### To do
Extract, without alteration, each line from the start of the listing to the line bearing "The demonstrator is".

### Dataset extract

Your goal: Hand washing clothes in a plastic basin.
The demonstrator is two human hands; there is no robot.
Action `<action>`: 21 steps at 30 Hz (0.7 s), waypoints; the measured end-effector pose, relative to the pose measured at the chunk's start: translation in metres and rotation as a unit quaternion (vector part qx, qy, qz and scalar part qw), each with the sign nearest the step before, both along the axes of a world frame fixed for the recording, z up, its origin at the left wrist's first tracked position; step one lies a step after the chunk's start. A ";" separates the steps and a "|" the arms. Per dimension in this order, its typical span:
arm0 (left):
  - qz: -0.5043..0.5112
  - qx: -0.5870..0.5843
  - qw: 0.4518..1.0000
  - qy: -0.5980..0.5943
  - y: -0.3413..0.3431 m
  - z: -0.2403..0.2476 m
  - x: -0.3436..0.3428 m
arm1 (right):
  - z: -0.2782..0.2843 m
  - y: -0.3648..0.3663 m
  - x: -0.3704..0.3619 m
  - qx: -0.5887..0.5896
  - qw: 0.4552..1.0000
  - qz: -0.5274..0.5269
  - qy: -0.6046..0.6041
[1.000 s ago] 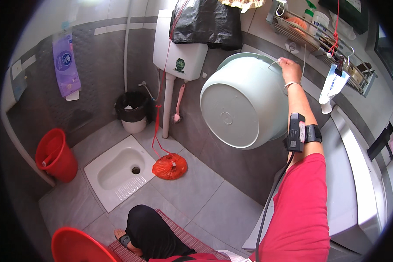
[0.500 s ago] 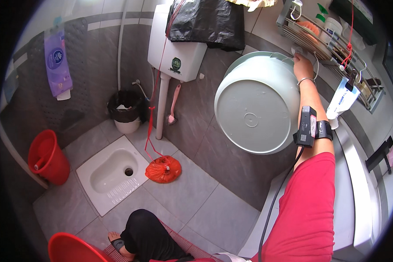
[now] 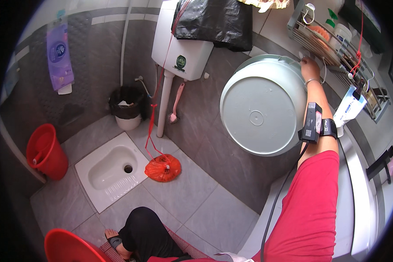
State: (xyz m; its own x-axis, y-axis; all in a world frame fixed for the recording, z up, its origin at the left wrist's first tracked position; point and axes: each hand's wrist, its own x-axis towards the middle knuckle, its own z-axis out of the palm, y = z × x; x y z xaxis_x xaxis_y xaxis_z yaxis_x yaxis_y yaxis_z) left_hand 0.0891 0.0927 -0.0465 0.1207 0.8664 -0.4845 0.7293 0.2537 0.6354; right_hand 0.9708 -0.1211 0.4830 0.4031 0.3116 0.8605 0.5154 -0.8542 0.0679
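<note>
A large pale grey-green plastic basin (image 3: 260, 118) is up against the dark tiled wall, its round underside facing me. My right arm is stretched out to it, and my right hand (image 3: 310, 70) is closed at the basin's upper right rim. The fingertips are partly hidden there. Close to that hand is a metal wire rack (image 3: 314, 41) with white hooks. A white and blue tube (image 3: 350, 105) hangs in a dark clip beside my forearm. My left hand is out of view.
A white squat toilet (image 3: 111, 172) is set in the tiled floor, with a tied red bag (image 3: 163, 168) beside it. Red buckets (image 3: 48, 153) and a black-lined bin (image 3: 127, 122) stand around it. A white cistern (image 3: 179, 52) and a pink brush (image 3: 177, 102) are on the wall.
The whole view has shifted slightly, so the basin and my right hand appear a little farther right. My hand stays at the basin's rim.
</note>
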 end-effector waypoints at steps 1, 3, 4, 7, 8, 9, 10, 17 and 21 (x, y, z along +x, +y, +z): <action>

### Answer for this exercise
Your goal: Hand washing clothes in a plastic basin.
The demonstrator is two human hands; there is no robot.

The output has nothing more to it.